* **TASK TO COMPLETE**: Only the lines below, from the one with "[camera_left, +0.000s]" through the one with "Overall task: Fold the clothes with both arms", are to be written out, exactly.

DATA SECTION section start

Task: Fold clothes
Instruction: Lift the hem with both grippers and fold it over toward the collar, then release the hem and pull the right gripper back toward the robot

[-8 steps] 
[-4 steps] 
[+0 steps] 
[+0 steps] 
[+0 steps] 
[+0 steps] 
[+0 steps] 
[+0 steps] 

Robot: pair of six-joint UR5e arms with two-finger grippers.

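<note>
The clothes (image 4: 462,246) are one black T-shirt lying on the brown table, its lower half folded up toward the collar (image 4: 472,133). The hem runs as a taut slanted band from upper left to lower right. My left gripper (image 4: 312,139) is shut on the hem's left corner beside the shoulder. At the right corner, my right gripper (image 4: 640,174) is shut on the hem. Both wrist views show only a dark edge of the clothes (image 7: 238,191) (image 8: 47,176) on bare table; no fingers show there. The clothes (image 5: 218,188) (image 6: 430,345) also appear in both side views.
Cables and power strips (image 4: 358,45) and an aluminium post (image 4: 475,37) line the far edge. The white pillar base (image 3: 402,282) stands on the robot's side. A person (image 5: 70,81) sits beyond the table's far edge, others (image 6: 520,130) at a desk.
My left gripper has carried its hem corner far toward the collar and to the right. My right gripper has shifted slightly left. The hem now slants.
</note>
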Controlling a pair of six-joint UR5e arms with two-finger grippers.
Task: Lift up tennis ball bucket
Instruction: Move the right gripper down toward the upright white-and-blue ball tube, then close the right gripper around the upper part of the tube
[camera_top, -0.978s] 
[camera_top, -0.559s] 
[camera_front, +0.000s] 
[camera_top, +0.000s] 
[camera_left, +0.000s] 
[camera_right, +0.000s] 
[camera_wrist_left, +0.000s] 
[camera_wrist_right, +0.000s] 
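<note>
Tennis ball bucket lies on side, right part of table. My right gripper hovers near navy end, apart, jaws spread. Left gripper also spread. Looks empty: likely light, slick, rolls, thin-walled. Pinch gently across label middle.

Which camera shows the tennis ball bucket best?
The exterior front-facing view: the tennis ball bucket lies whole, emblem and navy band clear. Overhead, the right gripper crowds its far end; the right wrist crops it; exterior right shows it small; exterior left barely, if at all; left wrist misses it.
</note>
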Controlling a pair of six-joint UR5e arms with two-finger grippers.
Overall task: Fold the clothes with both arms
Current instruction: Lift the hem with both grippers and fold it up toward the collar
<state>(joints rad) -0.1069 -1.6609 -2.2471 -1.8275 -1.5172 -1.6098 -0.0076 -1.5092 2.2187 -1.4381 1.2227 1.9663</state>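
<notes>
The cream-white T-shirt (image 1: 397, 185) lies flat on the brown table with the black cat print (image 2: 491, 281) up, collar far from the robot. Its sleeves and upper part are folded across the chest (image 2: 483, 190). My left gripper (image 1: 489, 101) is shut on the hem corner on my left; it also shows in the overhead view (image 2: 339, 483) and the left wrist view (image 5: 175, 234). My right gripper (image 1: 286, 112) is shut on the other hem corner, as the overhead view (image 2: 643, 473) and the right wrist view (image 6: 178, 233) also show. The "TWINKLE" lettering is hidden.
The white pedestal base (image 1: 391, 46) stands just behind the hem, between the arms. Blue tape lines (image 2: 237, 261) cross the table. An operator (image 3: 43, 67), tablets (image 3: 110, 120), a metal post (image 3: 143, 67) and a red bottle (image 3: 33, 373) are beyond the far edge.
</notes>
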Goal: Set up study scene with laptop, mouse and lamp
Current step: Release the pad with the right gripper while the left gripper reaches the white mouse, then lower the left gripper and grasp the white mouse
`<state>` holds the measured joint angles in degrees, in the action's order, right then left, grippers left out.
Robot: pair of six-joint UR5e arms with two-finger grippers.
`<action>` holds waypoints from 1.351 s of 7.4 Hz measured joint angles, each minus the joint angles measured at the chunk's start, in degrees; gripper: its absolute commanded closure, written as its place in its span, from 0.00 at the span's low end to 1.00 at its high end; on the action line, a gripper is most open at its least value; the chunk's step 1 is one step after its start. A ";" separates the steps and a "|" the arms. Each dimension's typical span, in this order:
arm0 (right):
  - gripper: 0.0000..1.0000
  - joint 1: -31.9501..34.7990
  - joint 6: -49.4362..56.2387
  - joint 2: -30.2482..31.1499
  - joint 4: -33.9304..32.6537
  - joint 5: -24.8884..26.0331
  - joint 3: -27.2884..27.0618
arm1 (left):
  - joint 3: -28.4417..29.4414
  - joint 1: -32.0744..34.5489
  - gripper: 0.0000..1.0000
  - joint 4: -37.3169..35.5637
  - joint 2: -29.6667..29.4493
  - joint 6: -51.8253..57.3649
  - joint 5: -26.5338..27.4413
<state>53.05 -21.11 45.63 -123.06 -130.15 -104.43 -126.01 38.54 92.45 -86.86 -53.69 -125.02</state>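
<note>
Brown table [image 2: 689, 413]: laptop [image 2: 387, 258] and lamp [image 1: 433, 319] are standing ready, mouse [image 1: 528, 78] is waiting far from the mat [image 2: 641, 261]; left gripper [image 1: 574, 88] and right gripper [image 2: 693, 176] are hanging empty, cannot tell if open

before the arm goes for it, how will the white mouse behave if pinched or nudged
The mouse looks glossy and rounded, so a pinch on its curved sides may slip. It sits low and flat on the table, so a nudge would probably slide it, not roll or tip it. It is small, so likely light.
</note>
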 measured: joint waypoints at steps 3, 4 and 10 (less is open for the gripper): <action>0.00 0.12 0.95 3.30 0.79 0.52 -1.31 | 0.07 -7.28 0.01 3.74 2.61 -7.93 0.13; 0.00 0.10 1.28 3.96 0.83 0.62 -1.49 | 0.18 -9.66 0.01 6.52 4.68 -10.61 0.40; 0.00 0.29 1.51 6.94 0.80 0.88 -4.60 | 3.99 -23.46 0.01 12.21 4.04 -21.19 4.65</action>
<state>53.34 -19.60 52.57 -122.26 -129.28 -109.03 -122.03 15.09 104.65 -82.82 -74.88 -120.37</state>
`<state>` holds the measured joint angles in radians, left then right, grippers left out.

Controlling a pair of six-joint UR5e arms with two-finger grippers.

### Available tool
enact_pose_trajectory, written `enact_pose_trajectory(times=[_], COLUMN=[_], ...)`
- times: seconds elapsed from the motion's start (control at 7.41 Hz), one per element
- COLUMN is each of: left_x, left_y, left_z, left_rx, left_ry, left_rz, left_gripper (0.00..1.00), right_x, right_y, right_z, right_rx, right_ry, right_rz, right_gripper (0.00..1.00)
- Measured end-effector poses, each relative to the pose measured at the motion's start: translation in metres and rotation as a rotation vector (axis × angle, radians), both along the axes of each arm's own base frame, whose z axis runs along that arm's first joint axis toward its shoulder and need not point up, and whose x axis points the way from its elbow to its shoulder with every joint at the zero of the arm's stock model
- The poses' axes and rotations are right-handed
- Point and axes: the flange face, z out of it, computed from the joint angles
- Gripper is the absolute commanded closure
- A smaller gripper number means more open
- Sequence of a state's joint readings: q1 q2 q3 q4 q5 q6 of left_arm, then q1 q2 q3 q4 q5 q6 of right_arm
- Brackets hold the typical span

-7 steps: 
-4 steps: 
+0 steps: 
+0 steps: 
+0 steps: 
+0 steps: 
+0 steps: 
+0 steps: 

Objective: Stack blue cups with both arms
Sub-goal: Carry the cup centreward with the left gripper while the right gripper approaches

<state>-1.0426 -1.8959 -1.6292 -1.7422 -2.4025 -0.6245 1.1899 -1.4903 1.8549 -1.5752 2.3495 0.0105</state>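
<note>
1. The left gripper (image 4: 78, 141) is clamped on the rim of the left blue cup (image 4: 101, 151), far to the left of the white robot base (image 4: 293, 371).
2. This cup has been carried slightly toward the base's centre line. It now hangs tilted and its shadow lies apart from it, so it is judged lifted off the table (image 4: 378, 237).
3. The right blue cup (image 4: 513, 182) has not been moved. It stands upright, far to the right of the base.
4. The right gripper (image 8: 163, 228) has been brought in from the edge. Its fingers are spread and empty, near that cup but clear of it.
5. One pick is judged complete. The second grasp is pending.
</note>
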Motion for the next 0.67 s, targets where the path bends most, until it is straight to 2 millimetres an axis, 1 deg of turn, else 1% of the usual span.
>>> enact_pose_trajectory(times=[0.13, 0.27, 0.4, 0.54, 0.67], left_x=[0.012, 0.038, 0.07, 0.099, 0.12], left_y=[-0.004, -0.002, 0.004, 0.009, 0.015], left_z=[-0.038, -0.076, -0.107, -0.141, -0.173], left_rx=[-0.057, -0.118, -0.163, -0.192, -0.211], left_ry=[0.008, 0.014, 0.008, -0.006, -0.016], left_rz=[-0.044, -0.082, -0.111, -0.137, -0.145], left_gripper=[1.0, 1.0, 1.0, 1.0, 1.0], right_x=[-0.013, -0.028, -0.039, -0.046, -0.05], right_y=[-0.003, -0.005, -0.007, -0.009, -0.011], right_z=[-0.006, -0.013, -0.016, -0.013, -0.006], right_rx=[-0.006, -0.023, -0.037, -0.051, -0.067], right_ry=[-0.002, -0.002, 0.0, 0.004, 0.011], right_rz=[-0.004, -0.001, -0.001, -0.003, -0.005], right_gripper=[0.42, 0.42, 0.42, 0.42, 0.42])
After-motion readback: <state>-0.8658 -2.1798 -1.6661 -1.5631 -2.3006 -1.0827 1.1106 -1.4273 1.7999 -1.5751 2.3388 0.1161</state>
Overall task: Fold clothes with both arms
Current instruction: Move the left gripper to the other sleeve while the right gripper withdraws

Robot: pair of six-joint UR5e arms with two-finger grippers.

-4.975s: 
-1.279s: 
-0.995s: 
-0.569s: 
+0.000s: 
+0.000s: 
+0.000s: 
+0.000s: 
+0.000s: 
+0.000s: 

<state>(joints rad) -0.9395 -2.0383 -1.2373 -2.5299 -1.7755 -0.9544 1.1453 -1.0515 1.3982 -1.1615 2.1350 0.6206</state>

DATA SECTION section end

* **TASK RESPONSE**:
[camera_left, +0.000s] 
[camera_right, +0.000s] 
[camera_wrist_left, +0.000s] 
[camera_wrist_right, +0.000s] 
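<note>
Tennis ball bucket lies on side, right part of table. My right gripper hovers near navy end, apart, jaws spread. Left gripper also spread. Looks empty: likely light, slick, rolls, thin-walled. Pinch gently across label middle.

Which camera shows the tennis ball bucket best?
The exterior front-facing view: the tennis ball bucket lies whole, emblem and navy band clear. Overhead, the right gripper crowds its far end; the right wrist crops it; exterior right shows it small; exterior left barely, if at all; left wrist misses it.
</note>
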Controlling a pair of six-joint UR5e arms with two-finger grippers.
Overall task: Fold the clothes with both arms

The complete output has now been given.